THE PROBLEM
Where a line below includes the word "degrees", copy that line.

SUPPLIED RECORDS
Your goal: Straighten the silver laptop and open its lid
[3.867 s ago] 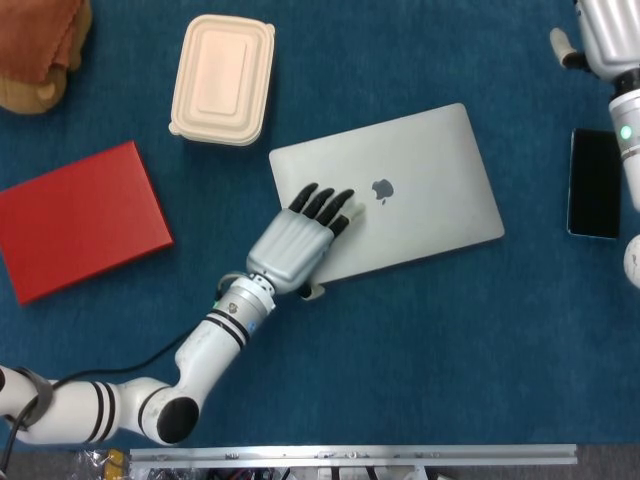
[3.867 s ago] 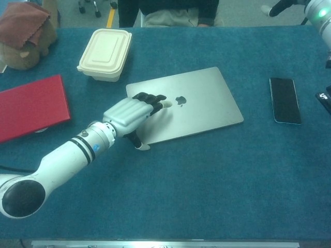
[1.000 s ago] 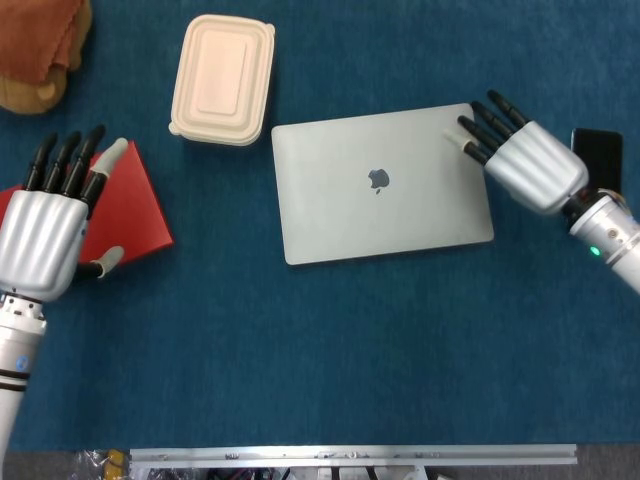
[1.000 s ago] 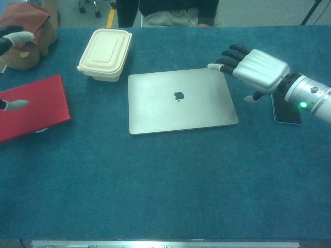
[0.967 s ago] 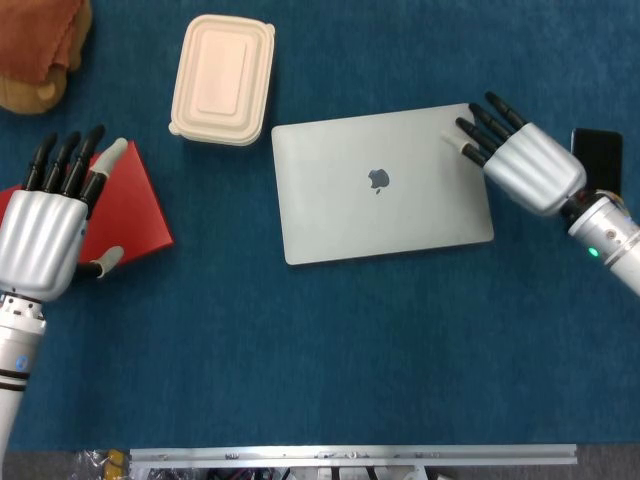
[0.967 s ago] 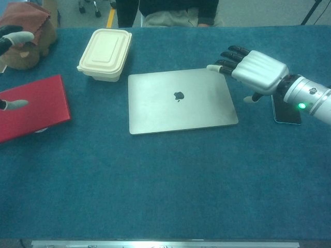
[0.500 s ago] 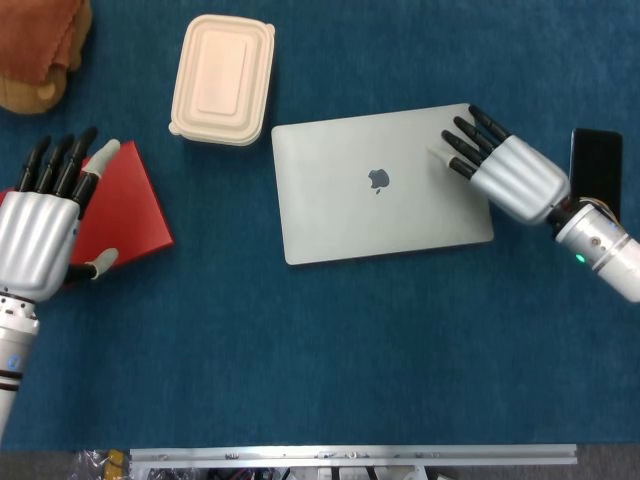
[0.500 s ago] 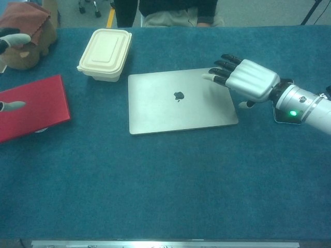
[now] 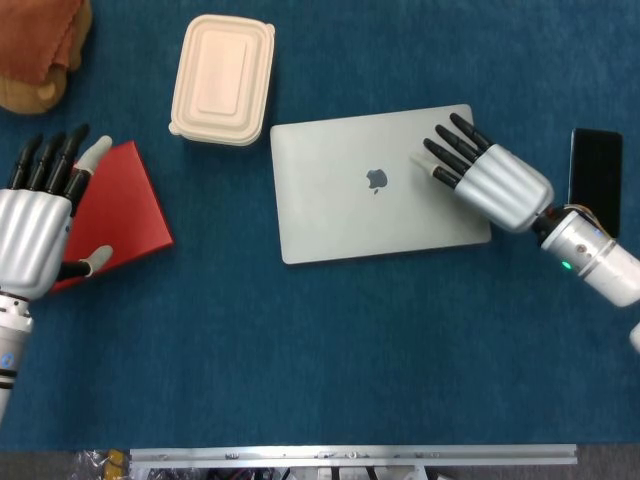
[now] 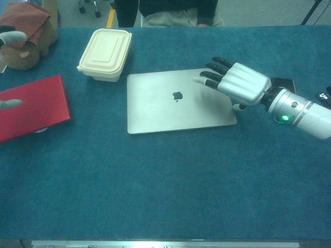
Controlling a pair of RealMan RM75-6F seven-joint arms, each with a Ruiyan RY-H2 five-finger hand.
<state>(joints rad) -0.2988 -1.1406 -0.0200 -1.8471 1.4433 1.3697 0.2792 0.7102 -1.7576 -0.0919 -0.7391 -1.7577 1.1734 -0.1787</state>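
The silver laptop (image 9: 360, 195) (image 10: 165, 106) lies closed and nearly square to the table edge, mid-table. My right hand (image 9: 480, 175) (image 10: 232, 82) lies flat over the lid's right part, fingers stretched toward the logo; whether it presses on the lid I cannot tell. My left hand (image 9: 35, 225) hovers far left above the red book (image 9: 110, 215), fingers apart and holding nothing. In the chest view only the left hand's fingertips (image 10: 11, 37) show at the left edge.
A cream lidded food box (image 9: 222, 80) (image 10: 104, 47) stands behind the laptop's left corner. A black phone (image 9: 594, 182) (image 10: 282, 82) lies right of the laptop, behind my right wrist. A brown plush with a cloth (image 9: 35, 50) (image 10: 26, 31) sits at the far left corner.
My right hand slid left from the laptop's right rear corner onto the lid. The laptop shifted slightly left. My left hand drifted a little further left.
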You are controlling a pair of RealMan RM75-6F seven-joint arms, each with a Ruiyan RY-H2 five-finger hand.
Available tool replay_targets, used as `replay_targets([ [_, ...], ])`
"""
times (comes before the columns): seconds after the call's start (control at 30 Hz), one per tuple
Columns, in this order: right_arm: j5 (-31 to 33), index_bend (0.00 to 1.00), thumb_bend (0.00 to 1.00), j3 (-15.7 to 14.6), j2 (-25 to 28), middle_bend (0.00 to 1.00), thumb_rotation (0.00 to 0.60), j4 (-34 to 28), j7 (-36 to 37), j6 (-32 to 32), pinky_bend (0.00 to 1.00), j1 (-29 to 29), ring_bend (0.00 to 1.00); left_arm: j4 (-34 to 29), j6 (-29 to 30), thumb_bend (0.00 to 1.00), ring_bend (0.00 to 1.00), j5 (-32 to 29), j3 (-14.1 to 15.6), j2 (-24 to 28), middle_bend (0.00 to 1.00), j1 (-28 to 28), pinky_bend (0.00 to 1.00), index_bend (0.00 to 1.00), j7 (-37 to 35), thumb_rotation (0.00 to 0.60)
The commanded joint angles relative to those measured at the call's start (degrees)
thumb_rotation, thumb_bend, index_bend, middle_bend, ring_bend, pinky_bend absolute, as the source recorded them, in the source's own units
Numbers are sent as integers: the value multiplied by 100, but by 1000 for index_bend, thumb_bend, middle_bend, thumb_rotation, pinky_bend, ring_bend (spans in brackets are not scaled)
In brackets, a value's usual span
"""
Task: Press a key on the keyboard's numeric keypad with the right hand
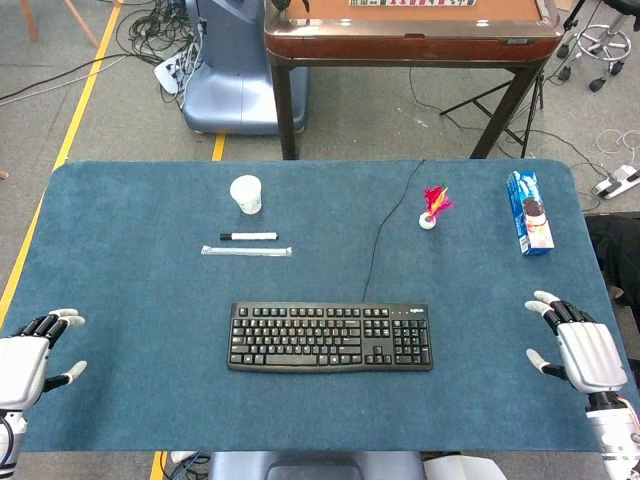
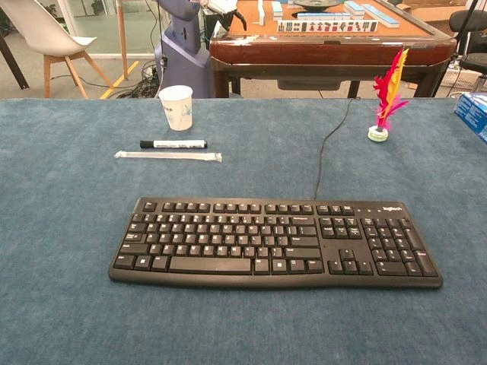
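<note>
Right hand [image 1: 578, 350] sits open at lower right, clear of the keyboard [image 1: 331, 337]; spread fingers could mash several keys, I reckon.

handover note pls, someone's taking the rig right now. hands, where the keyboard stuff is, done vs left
Right hand: open, fingers apart, holding nothing, over the table's right edge, well clear of the keyboard.
Left hand: open, empty, at the table's left edge.
Keyboard: flat at centre front, cable running to the far edge. Numeric keypad is at its right end, the side nearer the right hand.
Done: nothing visible; no hand touches the keyboard.
Left: bring the right hand over the keypad, press one key.
Cup, marker and blue box lie farther back, out of the path.
</note>
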Motion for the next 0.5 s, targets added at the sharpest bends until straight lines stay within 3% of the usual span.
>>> replay_targets([
  [0.03, -38, 264, 209, 12, -6, 179, 600, 0, 18, 45, 373, -3, 210, 12, -1, 95, 337, -23, 11, -4, 315, 20, 486, 366, -14, 600],
  [0.17, 31, 265, 327, 52, -70, 186, 600, 30, -121, 10, 373, 33, 210, -52, -47, 95, 338, -113, 7, 31, 315, 35, 489, 359, -14, 600],
  [0.33, 33, 264, 374, 55, -110, 220, 600, 3, -127, -161, 384, 140, 210, -52, 12, 95, 338, -141, 3, 48, 315, 81, 492, 357, 1, 600],
  [0.5, -133, 264, 440, 67, -143, 320, 600, -138, -352, -349, 547, 350, 248, -22, 17, 95, 338, -160, -20, 12, 315, 76, 492, 357, 18, 600],
])
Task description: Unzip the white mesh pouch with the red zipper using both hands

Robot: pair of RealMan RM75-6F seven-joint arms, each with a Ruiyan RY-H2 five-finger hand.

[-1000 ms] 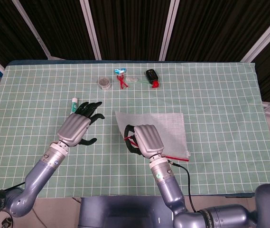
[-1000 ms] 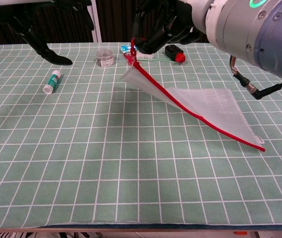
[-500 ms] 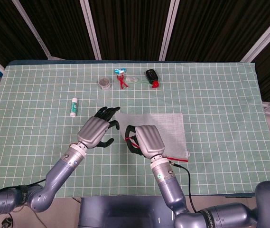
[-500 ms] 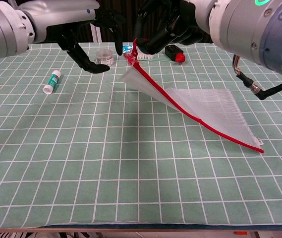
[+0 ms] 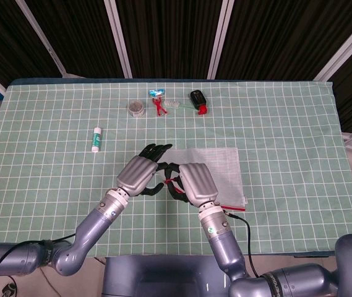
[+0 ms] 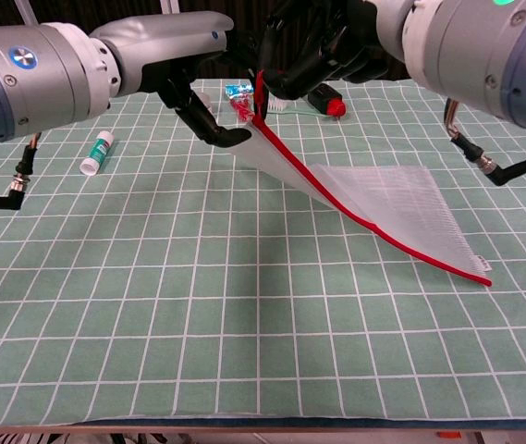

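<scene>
The white mesh pouch (image 5: 216,166) (image 6: 401,203) lies near the table's middle, its red zipper (image 6: 373,225) along the near edge. My right hand (image 5: 195,184) (image 6: 323,42) grips the zipper's left end and holds that corner raised off the cloth, while the far corner stays on the table. My left hand (image 5: 143,176) (image 6: 193,88) hovers just left of the raised corner with its fingers spread and nothing in them. Its thumb reaches close to the pouch's edge; whether it touches I cannot tell.
A green-capped white tube (image 5: 96,138) (image 6: 97,152) lies to the left. At the back stand a small round tin (image 5: 137,109), a red and blue trinket (image 5: 158,102) and a black and red item (image 5: 198,99) (image 6: 325,97). A green checked cloth (image 5: 287,136) covers the table.
My left hand has swung right from beside the tube to the pouch's raised corner. The right hand has kept its hold and lifted the zipper end slightly.
</scene>
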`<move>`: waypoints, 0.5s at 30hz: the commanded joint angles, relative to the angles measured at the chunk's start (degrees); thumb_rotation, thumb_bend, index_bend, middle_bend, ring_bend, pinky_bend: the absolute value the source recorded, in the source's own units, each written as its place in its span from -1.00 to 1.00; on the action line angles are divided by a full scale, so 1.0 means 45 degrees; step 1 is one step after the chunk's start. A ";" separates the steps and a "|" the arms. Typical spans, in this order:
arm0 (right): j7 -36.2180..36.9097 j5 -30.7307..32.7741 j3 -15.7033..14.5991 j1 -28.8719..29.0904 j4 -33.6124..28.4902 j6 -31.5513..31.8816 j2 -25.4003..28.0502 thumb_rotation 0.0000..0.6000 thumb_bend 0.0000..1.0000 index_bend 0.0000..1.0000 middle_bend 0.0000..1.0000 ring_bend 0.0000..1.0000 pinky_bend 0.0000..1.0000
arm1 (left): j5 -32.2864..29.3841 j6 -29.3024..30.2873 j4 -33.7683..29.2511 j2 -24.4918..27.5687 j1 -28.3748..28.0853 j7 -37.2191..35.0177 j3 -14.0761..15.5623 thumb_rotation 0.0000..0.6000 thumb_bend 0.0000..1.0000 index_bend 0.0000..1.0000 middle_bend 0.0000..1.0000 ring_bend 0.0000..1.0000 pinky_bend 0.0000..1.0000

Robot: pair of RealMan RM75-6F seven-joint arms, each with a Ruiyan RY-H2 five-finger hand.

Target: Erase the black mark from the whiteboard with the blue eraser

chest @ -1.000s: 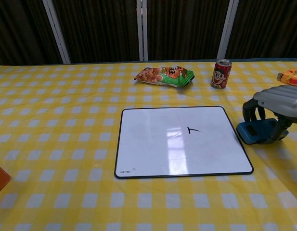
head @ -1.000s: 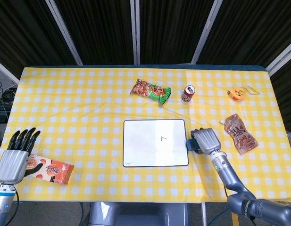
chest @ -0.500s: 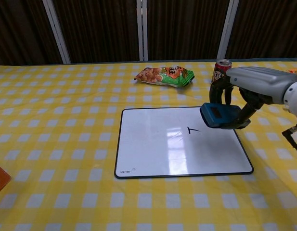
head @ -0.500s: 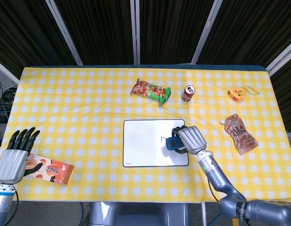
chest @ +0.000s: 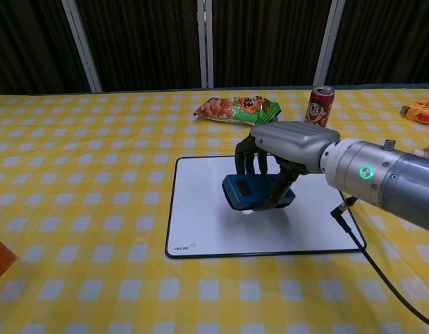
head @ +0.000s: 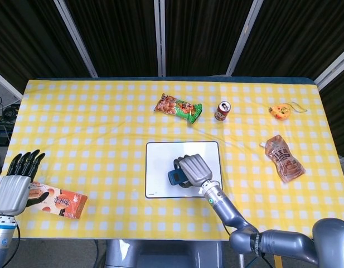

ANSWER SPACE
The commanded joint angles relative to those measured at the call's start (degrees)
`<move>`: waypoints, 0.5s at 30hz: the commanded joint angles, relative to the angles measured at the chunk's start (degrees); thumb_rotation, thumb_bend, index_bend, middle_bend, ring_bend, pinky_bend: the absolute value the source recorded, in the source's own units, each written as its place in its span from -1.00 to 1.00; on the action line angles are divided by a full scale, so 1.0 means 45 degrees; step 1 is one step after the chunk's start. A ";" separates the steps and a "|" the arms. Typical spans, in this order:

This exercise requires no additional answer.